= Guy of Lusignan (died 1343) =

Medieval French knight (1316–1343)

Guy of Lusignan (French: Guy de Lusignan) (1316–1343) was a medieval French knight who was constable of Cyprus and titular Prince of Galilee.

==Biography==
Guy was the eldest son of King Hugh IV of Cyprus and his first wife Maria of Ibelin, who was the daughter of Guy, count of Jaffa.

Guy lost his mother when he was a child in 1318, and his father, then constable of Cyprus, married his second wife Alice of Ibelin, a cousin of his first wife.

Around 1320, Guy inherited the principality of Galilee from his mother's family.
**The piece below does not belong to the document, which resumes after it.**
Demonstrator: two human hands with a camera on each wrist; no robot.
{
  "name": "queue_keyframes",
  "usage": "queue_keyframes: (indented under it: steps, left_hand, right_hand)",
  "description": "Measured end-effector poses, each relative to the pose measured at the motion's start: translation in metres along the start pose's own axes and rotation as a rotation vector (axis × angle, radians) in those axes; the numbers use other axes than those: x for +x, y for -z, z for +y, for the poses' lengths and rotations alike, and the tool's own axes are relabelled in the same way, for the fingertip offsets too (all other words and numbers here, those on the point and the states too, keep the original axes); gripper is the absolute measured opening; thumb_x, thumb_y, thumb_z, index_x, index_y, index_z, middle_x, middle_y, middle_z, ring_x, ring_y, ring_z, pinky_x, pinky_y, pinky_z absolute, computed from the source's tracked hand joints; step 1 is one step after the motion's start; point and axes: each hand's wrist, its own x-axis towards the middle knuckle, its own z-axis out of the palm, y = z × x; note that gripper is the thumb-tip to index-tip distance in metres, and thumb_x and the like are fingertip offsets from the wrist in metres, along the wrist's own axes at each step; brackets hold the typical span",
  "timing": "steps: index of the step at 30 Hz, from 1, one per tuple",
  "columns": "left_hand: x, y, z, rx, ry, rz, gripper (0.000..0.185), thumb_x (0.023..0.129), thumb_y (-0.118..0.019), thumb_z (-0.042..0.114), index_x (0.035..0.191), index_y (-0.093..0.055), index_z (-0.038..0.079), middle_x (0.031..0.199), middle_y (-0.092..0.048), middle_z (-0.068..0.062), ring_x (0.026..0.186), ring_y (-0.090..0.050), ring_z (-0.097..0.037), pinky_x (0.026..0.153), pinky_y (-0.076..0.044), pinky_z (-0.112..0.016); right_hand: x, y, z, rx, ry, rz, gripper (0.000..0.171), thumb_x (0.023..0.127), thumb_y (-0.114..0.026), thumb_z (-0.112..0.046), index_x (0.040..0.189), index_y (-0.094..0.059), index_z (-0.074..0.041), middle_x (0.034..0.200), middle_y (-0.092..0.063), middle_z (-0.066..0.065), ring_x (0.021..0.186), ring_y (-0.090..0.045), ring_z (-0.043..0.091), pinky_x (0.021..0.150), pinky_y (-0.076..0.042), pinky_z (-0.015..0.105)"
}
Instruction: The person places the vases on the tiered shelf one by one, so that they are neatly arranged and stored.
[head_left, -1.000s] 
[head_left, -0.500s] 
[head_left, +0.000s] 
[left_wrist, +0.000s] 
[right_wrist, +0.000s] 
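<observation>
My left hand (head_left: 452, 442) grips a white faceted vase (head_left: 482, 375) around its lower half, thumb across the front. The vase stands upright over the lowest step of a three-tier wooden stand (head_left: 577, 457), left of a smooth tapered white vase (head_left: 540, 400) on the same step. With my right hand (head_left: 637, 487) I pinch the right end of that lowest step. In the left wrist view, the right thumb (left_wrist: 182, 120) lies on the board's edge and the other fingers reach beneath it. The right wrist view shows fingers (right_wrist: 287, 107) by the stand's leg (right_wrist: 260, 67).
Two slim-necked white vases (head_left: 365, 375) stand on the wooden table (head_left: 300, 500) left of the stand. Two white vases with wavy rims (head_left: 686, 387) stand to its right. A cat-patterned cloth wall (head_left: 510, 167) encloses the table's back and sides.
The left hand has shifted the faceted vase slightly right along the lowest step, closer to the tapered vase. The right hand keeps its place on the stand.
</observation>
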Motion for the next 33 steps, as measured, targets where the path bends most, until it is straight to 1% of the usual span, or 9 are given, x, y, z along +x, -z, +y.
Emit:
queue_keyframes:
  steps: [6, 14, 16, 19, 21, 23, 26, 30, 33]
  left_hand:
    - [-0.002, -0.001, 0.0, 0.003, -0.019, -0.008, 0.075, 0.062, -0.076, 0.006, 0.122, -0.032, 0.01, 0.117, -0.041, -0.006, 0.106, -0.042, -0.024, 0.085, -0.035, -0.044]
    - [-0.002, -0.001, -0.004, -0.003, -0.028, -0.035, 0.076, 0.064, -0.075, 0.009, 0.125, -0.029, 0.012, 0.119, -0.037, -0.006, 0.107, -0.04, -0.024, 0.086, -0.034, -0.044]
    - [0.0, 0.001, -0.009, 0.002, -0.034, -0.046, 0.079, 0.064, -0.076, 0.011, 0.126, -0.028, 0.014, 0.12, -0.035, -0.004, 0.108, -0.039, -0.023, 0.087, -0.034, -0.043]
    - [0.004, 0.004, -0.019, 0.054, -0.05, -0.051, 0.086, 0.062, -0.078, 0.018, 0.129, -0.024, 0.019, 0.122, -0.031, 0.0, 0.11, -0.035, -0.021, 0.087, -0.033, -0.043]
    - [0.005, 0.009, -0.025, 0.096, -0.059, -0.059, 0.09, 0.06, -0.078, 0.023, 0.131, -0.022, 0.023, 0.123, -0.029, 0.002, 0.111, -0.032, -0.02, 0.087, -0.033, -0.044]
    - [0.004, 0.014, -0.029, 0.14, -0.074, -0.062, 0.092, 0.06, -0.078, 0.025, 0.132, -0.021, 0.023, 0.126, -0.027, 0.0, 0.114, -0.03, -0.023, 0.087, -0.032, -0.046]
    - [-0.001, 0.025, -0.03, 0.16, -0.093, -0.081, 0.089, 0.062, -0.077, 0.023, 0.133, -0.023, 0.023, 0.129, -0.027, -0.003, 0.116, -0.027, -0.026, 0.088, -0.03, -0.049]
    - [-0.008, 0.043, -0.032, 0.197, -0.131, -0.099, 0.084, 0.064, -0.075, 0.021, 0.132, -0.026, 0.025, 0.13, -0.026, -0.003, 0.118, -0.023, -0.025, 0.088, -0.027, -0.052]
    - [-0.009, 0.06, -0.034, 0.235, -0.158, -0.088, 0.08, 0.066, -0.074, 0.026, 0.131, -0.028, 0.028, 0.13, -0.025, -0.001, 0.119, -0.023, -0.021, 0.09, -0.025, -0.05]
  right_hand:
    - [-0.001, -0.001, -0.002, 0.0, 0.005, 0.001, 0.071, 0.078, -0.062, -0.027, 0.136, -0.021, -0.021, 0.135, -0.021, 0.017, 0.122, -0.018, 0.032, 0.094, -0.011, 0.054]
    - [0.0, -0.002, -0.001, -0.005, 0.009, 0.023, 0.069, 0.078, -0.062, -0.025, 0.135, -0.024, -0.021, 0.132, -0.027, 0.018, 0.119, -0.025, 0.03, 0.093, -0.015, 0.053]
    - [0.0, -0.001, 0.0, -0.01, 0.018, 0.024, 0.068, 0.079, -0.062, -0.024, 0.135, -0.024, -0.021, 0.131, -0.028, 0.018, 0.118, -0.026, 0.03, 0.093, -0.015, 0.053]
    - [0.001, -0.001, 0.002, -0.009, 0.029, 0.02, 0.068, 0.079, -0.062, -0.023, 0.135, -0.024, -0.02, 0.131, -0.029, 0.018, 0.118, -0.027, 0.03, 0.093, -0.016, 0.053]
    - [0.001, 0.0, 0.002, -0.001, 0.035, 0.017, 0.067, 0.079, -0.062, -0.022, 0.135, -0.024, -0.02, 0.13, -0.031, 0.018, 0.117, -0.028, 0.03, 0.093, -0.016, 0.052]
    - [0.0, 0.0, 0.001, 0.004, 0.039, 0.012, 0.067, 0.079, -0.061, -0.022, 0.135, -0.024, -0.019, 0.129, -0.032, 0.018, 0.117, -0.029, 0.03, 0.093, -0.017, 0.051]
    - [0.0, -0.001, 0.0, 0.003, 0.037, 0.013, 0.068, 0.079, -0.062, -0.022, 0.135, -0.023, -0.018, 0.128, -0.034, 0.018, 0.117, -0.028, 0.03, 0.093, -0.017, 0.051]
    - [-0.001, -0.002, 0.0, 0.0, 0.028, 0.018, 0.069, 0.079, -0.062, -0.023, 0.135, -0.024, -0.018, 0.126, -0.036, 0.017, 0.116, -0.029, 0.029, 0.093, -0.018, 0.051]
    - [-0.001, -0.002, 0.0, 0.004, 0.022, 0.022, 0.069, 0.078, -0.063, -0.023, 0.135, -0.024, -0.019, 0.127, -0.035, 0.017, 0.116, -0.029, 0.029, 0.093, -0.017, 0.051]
In 1324, his father was crowned King Hugh IV of Cyprus, succeeding his uncle King Henry II who had died without issue. In 1328, he was betrothed to Maria de Bourbon, the daughter of Louis I, Duke of Bourbon. In 1329, Maria's dowry of 13,000 florins was received in Florence, and she arrived at Cyprus in January of the next year. The marriage was celebrated in Saint Sophia Cathedral in Nicosia.

In 1338 Guy was appointed as constable of Cyprus. He died in the summer of 1343, as can be deduced from the condolence letter from Pope Clement VI dated 24 September 1343.

==Issue==
Guy and Maria had only one son:
- Hugh, titular Prince of Galilee and Prince of Achaea.